In the equals method of my class, I am converting the
DocumentFragment to a String and comparing an equals on the String.
I know this is not the best way, because "attributes" e.g can change
order in Element of DocumentFragment, or e.g documents differ only
in the sequence of unordered elements.
So in such cases this equality will fail.
Please suggest a better approach.
A my class is equal to another my class if and only if ...

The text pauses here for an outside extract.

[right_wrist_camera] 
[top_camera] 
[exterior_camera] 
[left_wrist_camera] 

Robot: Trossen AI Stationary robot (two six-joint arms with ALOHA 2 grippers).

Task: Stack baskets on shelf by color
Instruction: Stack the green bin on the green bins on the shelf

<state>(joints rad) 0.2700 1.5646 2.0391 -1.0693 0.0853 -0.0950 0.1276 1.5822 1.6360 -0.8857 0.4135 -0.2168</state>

Thanks Jeff, I understand what you mean.
BTW, I was checking the API
http://docs.oracle.com/javase/1.5.0/docs/api/org/w3c/dom/Node.html#isEqualNode%28org.w3c.dom.Node%29
The attributes NamedNodeMaps are equal. This is: they are both null,
or they have the same length and for each node that exists in one map
there is a node that exists in the other map and is equal, although
not necessarily at the same index.
The childNodes NodeLists are equal. This is: they are both null, or
they have the same length and contain equal nodes at the same index.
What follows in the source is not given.